Problem: In the listing below, the answer starts at the line that has "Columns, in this" and stops after the line that has "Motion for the"; please repeat that part exactly and nothing more.

Recorded information:
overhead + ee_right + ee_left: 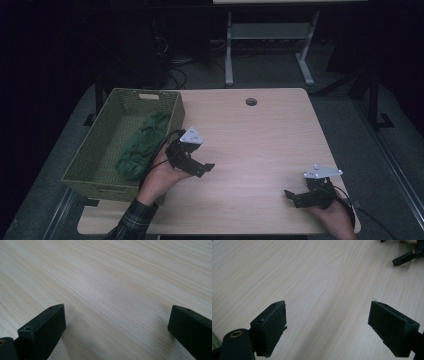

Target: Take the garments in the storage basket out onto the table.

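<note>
A green woven basket (95,150) stands on the left side of the wooden table (260,140). Inside it lies a crumpled green cloth (140,145). My left gripper (202,167) hovers just right of the basket, over bare wood, with its jaws wide apart and nothing between them. In the left gripper view its fingers (270,326) frame plain table, and the right gripper (405,257) shows far off at the top right. My right gripper (295,197) rests near the front right of the table, open and empty. Its fingers (45,328) also frame bare wood.
A round cable hole (251,101) sits near the table's far edge. Behind the table stand a white desk frame (270,40) and cables on the dark floor. The table's front edge lies close to both hands.
</note>
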Available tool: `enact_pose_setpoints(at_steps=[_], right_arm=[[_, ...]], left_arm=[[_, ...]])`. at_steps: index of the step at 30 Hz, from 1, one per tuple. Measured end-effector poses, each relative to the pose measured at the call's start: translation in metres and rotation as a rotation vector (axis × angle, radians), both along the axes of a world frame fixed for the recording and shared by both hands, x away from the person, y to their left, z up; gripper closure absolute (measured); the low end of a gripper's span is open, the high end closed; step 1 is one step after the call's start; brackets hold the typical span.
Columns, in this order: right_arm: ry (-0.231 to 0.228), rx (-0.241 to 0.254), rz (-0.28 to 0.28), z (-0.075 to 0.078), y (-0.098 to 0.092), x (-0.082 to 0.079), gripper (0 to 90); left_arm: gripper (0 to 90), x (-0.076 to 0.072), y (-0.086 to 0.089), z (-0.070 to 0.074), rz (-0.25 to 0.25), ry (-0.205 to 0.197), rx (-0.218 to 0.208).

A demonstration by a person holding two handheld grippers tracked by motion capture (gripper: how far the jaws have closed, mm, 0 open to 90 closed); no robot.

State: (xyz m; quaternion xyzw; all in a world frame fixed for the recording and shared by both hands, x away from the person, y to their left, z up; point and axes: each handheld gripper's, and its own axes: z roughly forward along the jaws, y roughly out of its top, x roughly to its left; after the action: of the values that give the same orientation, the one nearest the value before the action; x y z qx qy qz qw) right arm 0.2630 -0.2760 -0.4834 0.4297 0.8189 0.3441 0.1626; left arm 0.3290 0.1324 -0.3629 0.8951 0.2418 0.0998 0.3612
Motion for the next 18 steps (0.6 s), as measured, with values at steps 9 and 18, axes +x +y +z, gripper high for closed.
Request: enact_pose_setpoints(at_steps=[9,18], right_arm=[[0.000,0.000,0.000,0.000,0.000,0.000,0.9],[0.000,0.000,0.000,0.000,0.000,0.000,0.9]], left_arm=[[15.5,0.011,0.022,0.015,0.014,-0.021,-0.034],[19.3,0.015,0.040,0.027,0.035,-0.028,-0.052]])
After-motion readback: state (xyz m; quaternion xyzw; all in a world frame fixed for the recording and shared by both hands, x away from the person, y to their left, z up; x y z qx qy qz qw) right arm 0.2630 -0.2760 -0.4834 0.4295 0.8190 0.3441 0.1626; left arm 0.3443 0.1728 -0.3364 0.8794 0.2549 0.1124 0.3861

Answer to the problem:
Columns, in this order: right_arm: ry (-0.231 to 0.228), rx (-0.241 to 0.254), rz (-0.28 to 0.28), z (-0.075 to 0.078), y (-0.098 to 0.092), x (-0.082 to 0.079), gripper (0 to 90); left_arm: gripper (0 to 90), x (-0.076 to 0.072), y (-0.086 to 0.089), z (-0.070 to 0.074), rz (-0.25 to 0.25), ry (-0.205 to 0.197), rx (-0.218 to 0.208).

A demonstration by a person holding two handheld grippers tracked by motion capture (gripper: how far the jaws have closed, mm, 0 open to 90 closed); no robot.

State: (xyz m; quaternion xyzw; all in a world frame fixed for the recording and shared by both hands, x away from the person, y to their left, z up; point and axes: each handheld gripper's, and its own axes: z roughly forward along the jaws, y roughly out of its top, x roughly to its left; after the action: of the values that give the same orientation, the one nearest the value before the action; x y z qx qy qz qw) right arm 0.2630 -0.2760 -0.4834 0.4297 0.8189 0.3441 0.1626; left arm 0.3290 0.1324 -0.3629 0.8951 0.2418 0.0998 0.3612
Motion for the next 18 steps (0.6 s), as measured, with values at steps 9 and 18, axes +x +y +z, gripper high for closed.

This exercise has now been fully answered.